**TASK DIRECTIONS**
When you transcribe the listing that follows, keep every line exact and omit the pictures.

**DATASET EXCERPT**
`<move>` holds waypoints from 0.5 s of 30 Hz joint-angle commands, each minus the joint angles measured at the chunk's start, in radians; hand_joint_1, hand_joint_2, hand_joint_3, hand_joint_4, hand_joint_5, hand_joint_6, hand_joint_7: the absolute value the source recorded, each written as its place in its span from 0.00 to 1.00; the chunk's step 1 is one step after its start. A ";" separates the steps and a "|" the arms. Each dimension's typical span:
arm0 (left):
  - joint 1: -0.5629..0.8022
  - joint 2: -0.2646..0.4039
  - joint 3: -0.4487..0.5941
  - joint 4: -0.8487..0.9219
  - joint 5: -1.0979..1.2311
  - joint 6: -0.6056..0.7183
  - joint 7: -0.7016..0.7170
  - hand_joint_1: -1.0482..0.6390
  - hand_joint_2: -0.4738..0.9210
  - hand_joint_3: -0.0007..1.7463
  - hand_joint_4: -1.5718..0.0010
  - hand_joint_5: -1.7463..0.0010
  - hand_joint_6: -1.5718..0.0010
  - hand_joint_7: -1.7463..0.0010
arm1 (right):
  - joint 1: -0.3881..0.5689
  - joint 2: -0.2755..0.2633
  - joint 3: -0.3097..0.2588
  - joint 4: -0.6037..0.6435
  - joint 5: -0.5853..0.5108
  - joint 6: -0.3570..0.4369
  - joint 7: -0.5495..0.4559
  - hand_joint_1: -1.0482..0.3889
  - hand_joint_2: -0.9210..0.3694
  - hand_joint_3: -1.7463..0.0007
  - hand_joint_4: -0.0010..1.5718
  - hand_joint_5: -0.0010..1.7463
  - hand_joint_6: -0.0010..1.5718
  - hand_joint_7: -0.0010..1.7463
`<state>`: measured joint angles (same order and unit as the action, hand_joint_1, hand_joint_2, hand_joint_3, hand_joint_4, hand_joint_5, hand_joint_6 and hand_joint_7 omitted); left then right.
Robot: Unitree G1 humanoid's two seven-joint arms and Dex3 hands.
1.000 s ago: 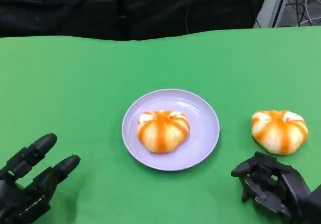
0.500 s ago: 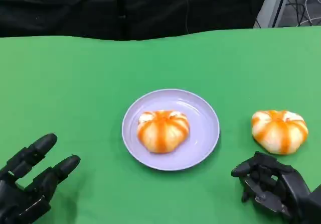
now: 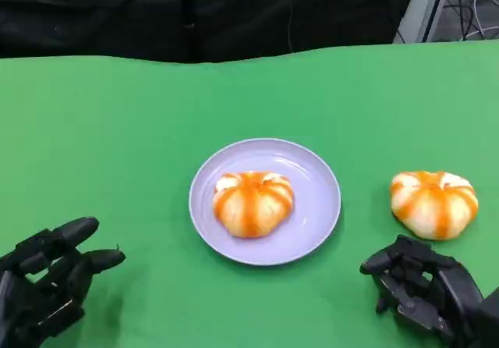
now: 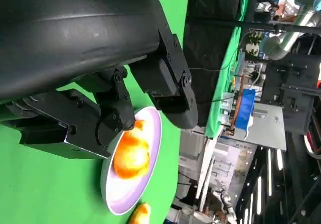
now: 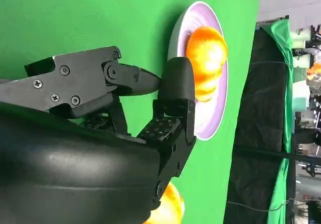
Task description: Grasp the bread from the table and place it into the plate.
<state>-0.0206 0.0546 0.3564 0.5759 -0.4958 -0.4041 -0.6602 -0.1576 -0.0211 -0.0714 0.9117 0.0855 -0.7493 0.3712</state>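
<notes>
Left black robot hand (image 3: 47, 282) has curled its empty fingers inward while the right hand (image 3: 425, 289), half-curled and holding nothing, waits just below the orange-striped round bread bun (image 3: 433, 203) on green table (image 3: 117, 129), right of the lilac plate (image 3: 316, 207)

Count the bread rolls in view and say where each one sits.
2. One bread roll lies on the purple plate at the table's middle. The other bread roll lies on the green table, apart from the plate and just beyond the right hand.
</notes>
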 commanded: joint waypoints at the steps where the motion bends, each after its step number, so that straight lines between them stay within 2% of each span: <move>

**RESULT**
`<move>` holds waypoints from 0.5 s of 30 Hz joint-angle commands, each minus the joint angles measured at the chunk's start, in radians; hand_joint_1, hand_joint_2, hand_joint_3, hand_joint_4, hand_joint_5, hand_joint_6, hand_joint_7: the absolute value the source recorded, each written as its place in its span from 0.00 to 1.00; the chunk's step 1 is one step after its start. A ";" separates the steps and a "|" the arms. Each dimension's typical span:
arm0 (left):
  - joint 1: -0.5629..0.8022
  - joint 2: -0.2646..0.4039
  - joint 3: -0.4487..0.5941
  - joint 4: -0.8487..0.9219
  - joint 5: -1.0979..1.2311
  - joint 6: -0.6056..0.7183
  - joint 7: -0.7016..0.7170
  - hand_joint_1: -1.0482..0.6390
  - hand_joint_2: -0.4738..0.9210
  - hand_joint_3: -0.0007..1.7463
  - hand_joint_4: -1.5718..0.0010
  - hand_joint_5: -1.7463..0.0010
  - hand_joint_6: -1.5718..0.0010
  - hand_joint_7: -1.7463..0.0010
arm1 (right):
  - joint 1: -0.3881..0.5689
  - joint 2: -0.2755..0.2633
  - joint 3: -0.3097..0.2588
  - joint 4: -0.6037..0.6435
  - joint 5: -0.5853..0.5108
  - joint 6: -0.3570..0.4369
  - joint 7: -0.5495..0.4559
  - hand_joint_1: -1.0482..0.3889
  - hand_joint_2: -0.9210..0.3694
  - hand_joint_3: -1.7463..0.0007
  - hand_joint_4: -0.0010..1.5718
  - hand_joint_5: -0.0010..1.7463
  - hand_joint_6: -0.0010..1.5718
  - hand_joint_7: -0.0010..1.7463
`<state>`: measured joint angles (same order and unit as the action, hand_joint_1, hand_joint_2, hand_joint_3, hand_joint_4, hand_joint_5, hand_joint_6 and hand_joint_7 omitted); left then right.
Robot: Unitree G1 humanoid's two seven-joint arms and Dex3 hands.
1.000 s ago: 
0.500 s ago: 
now: 
now: 
now: 
Task description: Grasp the bread from the table and place it into the plate.
<state>-0.0206 0.0546 0.3564 0.5759 -0.4958 -0.4041 -0.6602 -0.1576 -0.0211 -0.0714 0.9117 0.0855 -0.7493 0.3712</state>
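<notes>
Left black robot hand (image 3: 47, 282) has curled its empty fingers inward while the right hand (image 3: 425, 289), half-curled and holding nothing, waits just below the orange-striped round bread bun (image 3: 433, 203) on green table (image 3: 117, 129), right of the lilac plate (image 3: 316, 207)

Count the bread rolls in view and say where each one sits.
2. One bread roll lies on the purple plate at the table's middle. The other bread roll lies on the green table, apart from the plate and just beyond the right hand.
</notes>
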 commanded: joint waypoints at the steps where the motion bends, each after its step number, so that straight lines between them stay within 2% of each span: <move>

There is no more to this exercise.